Un’altra immagine ci propone l’Evangelo di oggi: quella della porta ed è un simbolo la cui potenza antropologica è eclatante: La porta divide o unisce (interno/esterno), offre riparo, protegge ma anche apre alle relazioni con l’esterno, chiude o apre. Gesù è una porta: attraverso di lui si entra (in comunione con lui) e si esce perché da lui inviati in missione. Il suo recinto, il suo ovile non costringe, apre alla libertà.

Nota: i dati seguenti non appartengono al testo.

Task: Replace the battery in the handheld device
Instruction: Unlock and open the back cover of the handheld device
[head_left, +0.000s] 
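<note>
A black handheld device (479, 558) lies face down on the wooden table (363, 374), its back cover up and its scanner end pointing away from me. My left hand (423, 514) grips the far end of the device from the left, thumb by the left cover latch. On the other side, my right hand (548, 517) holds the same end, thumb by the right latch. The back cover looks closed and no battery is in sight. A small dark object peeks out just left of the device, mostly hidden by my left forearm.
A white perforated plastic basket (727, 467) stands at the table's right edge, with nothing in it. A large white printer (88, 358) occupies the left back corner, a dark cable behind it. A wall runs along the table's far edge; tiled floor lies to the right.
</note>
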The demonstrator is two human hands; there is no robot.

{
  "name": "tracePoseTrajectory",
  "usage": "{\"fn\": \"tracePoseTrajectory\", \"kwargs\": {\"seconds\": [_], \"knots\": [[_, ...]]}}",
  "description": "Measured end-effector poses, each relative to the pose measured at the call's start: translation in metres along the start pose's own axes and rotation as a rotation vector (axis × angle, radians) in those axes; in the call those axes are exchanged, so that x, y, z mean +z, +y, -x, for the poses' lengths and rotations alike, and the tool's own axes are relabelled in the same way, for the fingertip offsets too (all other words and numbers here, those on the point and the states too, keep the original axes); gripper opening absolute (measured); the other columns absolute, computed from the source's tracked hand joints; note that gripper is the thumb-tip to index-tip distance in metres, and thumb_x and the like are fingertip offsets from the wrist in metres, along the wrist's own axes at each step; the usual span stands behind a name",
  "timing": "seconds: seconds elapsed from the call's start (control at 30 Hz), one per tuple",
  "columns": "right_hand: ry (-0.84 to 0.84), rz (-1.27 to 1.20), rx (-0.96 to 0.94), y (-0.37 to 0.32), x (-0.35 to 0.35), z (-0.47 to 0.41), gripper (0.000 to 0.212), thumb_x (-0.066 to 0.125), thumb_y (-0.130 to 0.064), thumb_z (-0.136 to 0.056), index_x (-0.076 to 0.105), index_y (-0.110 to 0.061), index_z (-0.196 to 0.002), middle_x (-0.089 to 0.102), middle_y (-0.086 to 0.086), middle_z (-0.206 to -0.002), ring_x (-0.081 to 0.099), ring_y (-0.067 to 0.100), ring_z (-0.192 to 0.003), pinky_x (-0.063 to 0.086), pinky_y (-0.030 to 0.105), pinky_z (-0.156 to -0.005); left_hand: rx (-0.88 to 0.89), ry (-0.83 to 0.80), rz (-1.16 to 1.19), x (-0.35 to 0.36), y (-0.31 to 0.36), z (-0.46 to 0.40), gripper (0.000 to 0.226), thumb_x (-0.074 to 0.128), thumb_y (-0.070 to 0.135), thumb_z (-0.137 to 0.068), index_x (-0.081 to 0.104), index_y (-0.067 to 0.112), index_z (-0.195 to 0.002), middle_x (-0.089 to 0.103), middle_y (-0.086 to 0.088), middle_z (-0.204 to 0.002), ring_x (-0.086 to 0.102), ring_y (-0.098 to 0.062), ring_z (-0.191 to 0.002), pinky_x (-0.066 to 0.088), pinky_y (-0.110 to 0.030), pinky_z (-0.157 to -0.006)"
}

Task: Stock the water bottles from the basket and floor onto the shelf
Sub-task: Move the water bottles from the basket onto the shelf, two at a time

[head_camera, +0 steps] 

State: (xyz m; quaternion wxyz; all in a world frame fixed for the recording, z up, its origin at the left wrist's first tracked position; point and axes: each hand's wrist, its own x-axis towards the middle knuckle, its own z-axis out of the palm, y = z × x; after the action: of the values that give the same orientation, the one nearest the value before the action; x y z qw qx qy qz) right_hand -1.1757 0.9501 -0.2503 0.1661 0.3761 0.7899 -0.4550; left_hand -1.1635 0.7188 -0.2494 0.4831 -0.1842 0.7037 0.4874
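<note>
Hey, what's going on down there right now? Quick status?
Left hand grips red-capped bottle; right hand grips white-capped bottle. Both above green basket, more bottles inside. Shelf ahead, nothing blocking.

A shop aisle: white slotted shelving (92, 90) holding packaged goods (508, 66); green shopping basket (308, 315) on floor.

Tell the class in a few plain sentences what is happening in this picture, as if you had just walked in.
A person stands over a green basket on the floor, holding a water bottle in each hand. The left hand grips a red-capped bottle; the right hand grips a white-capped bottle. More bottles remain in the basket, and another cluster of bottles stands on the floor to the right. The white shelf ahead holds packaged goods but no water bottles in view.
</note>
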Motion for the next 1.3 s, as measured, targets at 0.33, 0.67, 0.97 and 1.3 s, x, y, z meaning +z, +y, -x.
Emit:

Non è un castello inafferrabile dal quale una volta entrati non si esce più. Certo offre protezione, ci si può percepire sicuri al suo interno ma non è questo il suo ruolo, il discepolo è chiamato ad uscire, a testimoniare, a portare la misericordia del Padre ovunque, con coraggio. Il pastore “spinge fuori tutte le sue pecore” non le tiene chiuse nel recinto altrimenti finirebbe per mancare loro il nutrimento. Una volta fuori cosa garantisce che si stia facendo quello che ci è chiesto? Un cammino preciso che è composto dall’ascolto della sua Parola, dell’essersi realmente posti alla sua sequela con coerenza. Questo porta a “conoscere” il Signore e a saperlo seguire.